__Task goal__
Take the listing and print it in full, exactly as given.
============
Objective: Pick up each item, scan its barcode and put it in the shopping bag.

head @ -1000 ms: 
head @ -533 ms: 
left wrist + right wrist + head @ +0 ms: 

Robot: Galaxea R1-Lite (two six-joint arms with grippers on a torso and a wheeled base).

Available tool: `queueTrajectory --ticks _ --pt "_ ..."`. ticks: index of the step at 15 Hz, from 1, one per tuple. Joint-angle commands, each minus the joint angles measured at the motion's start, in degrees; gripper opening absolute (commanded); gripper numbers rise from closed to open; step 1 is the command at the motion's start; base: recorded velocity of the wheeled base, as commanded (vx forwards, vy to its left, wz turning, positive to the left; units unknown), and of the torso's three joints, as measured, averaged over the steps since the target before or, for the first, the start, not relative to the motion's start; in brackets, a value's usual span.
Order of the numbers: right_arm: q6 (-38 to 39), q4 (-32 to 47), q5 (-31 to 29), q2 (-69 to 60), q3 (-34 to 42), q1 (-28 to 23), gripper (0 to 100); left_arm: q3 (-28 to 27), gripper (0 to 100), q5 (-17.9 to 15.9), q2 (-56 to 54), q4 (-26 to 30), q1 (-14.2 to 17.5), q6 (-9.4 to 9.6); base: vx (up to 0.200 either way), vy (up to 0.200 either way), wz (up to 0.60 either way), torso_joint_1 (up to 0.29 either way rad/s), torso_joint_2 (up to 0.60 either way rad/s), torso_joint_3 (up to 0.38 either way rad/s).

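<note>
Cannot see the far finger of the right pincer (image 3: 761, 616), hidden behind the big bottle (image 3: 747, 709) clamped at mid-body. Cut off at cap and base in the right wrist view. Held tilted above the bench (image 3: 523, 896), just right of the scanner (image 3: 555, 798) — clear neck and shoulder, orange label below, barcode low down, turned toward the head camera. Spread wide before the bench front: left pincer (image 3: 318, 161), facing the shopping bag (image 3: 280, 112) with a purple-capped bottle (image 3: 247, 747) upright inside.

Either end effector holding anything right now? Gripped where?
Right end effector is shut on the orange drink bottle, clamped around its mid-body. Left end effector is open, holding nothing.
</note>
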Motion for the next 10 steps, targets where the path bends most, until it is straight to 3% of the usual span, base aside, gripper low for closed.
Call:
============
__Worked solution__
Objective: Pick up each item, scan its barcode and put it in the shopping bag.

head @ -1000 ms: 
head @ -533 ms: 
left wrist + right wrist + head @ +0 ms: 

Robot: Galaxea R1-Lite (two six-joint arms with grippers on a torso and a wheeled base).

Available tool: `queueTrajectory --ticks _ --pt "_ ..."`. ticks: index of the step at 15 Hz, from 1, one per tuple. Joint-angle commands, each minus the joint angles measured at the motion's start, in degrees; gripper opening absolute (commanded); gripper numbers rise from closed to open; step 1 is the command at the motion's start; base: recorded velocity of the wheeled base, as commanded (vx forwards, vy to its left, wz turning, positive to the left; units unknown), and of the torso's three joints, as measured, averaged over the steps since the target before or, for the first, the start, not relative to the motion's start; in brackets, a value's usual span.
Order of the numbers: right_arm: q6 (-38 to 39), q4 (-32 to 47), q5 (-31 to 29), q2 (-69 to 60), q3 (-34 to 42), q1 (-28 to 23), gripper (0 to 100); left_arm: q3 (-28 to 27), gripper (0 to 100), q5 (-17.9 to 15.9), q2 (-56 to 54), q4 (-26 to 30), q1 (-14.2 to 17.5), q6 (-9.4 to 9.6); base: vx (up to 0.200 either way), vy (up to 0.200 either way), wz (up to 0.60 either way), torso_joint_1 (up to 0.29 either way rad/s), torso_joint_2 (up to 0.60 either way rad/s), torso_joint_3 (up to 0.38 either way rad/s).

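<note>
Cannot see the far finger of the right pincer (image 3: 761, 616), hidden behind the big bottle (image 3: 747, 709) clamped at mid-body. Cut off at cap and base in the right wrist view. Held tilted above the bench (image 3: 523, 896), just right of the scanner (image 3: 555, 798) — clear neck and shoulder, orange label below, barcode low down, turned toward the head camera. Spread wide before the bench front: left pincer (image 3: 318, 161), facing the shopping bag (image 3: 280, 112) with a purple-capped bottle (image 3: 247, 747) upright inside.

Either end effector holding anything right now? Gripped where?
Right end effector is shut on the orange drink bottle, clamped around its mid-body. Left end effector is open, holding nothing.
</note>
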Motion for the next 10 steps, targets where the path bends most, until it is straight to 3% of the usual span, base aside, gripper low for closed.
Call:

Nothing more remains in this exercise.